Human upper-limb movement is underpinned by complex muscle dynamics, which are central to understanding motor control, rehabilitation, and ergonomics. Laboratory-based motion capture combined with electromyography (EMG) remains the gold standard for quantifying muscle activity, but these approaches are expensive, constrained to controlled settings, and impractical for routine clinical or large-scale use. Recent progress in computer vision has enabled the extraction of 3D kinematics from consumer-grade video systems. The open-source platform OpenCap has shown that lower-limb and whole-body kinematics can be reconstructed from smartphone recordings, with utilities for estimating joint forces. However, direct inference of upper-limb muscle dynamics remains largely unexplored.
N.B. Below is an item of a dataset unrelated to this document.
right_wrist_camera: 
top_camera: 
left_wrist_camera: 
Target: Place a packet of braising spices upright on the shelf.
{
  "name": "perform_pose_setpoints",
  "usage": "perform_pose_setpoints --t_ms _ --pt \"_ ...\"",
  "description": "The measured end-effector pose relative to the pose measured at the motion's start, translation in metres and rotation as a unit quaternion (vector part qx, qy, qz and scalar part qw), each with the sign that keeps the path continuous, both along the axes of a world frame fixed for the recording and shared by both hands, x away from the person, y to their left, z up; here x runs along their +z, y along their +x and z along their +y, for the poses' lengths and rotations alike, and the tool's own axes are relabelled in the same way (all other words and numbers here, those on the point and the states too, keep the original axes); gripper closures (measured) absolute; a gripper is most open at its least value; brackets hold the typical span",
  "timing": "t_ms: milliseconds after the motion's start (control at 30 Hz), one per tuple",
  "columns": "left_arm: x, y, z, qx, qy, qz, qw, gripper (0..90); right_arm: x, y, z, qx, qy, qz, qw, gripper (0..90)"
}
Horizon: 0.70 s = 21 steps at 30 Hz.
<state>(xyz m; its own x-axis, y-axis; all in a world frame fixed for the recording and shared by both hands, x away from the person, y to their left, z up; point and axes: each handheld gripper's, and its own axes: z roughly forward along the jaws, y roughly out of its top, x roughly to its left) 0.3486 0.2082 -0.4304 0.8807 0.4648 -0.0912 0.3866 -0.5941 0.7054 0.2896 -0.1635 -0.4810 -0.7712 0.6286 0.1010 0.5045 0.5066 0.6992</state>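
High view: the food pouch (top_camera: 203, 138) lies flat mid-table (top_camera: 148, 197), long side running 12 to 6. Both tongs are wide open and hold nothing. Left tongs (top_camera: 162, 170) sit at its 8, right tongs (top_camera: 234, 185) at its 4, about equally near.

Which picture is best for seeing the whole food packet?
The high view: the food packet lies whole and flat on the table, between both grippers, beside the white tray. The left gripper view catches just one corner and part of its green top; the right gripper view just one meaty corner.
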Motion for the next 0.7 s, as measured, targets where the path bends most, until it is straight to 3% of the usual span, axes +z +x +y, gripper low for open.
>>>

This PhD project will address this gap by developing a computational framework for estimating upper-limb muscle activity from RGB-D video data. The work will extend existing kinematic pipelines with physics-informed neural networks and musculoskeletal modelling to predict muscle-level forces during upper-limb tasks. Validation will be performed against gold-standard laboratory data, including EMG and inverse dynamics, across tasks such as reaching, grasping, lifting, and rehabilitation exercises.
The project will deliver an open-source, scalable approach for accurately, inexpensively, and efficiently estimating muscle activity in the upper limb compared to current lab-based methods. This has the potential to transform rehabilitation monitoring (e.g., stroke recovery), including remote assessments, simulations to determine tailored treatment pathways, and large-scale research into everyday motor behaviour. By contributing back to the OpenCap ecosystem, the project will ensure reproducibility, foster community engagement, and accelerate the translation of biomechanics and machine learning research into practice.